== Required work ==
Scan the records below. Copy every line in which the word "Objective" appears.

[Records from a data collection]
= Beginning of Section =

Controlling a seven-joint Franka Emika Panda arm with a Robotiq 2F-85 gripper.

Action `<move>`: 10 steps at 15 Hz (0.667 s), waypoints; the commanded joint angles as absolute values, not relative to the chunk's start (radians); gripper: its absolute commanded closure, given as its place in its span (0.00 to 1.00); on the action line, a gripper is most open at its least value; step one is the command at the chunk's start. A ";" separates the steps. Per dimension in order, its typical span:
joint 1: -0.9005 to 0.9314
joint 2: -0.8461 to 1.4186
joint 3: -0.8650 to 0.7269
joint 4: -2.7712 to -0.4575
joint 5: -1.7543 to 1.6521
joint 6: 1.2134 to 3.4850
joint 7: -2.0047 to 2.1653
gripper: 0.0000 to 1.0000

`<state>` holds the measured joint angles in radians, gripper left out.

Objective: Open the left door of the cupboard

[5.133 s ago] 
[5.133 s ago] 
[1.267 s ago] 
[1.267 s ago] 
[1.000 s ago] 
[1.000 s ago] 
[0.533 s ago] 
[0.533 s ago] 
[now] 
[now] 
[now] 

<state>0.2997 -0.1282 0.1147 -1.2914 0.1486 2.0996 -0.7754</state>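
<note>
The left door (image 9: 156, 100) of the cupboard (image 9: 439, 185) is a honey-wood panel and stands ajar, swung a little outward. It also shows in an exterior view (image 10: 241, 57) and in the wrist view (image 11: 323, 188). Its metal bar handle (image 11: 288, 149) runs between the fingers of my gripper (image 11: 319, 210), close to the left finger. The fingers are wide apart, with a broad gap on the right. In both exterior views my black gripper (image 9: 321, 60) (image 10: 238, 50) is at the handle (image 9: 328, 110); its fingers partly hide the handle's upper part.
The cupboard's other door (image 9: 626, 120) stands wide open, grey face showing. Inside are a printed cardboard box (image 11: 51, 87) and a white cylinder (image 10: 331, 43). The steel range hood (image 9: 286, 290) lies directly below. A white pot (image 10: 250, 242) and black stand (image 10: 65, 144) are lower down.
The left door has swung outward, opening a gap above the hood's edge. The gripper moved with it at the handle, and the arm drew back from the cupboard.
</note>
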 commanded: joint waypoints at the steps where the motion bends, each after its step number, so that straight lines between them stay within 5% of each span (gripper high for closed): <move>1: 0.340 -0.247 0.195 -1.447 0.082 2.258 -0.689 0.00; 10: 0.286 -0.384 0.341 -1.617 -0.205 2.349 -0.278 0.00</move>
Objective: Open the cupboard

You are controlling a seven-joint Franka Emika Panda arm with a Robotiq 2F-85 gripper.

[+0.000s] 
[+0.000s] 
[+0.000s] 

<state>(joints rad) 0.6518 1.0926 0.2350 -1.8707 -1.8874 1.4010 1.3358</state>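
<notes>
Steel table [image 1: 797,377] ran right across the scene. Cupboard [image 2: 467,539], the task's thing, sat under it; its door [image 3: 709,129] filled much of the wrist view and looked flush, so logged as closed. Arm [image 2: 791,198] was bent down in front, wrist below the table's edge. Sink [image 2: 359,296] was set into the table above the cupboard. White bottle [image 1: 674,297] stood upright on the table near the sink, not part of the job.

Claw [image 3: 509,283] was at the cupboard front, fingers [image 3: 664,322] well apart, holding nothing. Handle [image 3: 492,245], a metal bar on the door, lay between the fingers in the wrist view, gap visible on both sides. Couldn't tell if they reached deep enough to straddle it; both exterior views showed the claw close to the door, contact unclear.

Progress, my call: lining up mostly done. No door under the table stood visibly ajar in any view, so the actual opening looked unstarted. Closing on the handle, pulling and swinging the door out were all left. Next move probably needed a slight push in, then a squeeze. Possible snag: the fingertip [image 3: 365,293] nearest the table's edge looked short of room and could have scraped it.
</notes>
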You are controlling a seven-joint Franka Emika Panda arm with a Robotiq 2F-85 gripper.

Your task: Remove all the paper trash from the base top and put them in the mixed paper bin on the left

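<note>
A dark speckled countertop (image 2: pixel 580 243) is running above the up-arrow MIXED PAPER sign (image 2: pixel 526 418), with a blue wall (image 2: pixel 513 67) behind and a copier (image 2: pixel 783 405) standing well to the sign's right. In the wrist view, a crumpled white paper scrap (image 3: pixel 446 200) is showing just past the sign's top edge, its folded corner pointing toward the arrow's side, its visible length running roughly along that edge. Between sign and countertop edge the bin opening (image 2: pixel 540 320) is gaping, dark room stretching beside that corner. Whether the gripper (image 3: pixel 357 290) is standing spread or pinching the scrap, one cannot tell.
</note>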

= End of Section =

== Exercise answer ==
Objective: Open the left door of the cupboard
Objective: Open the cupboard

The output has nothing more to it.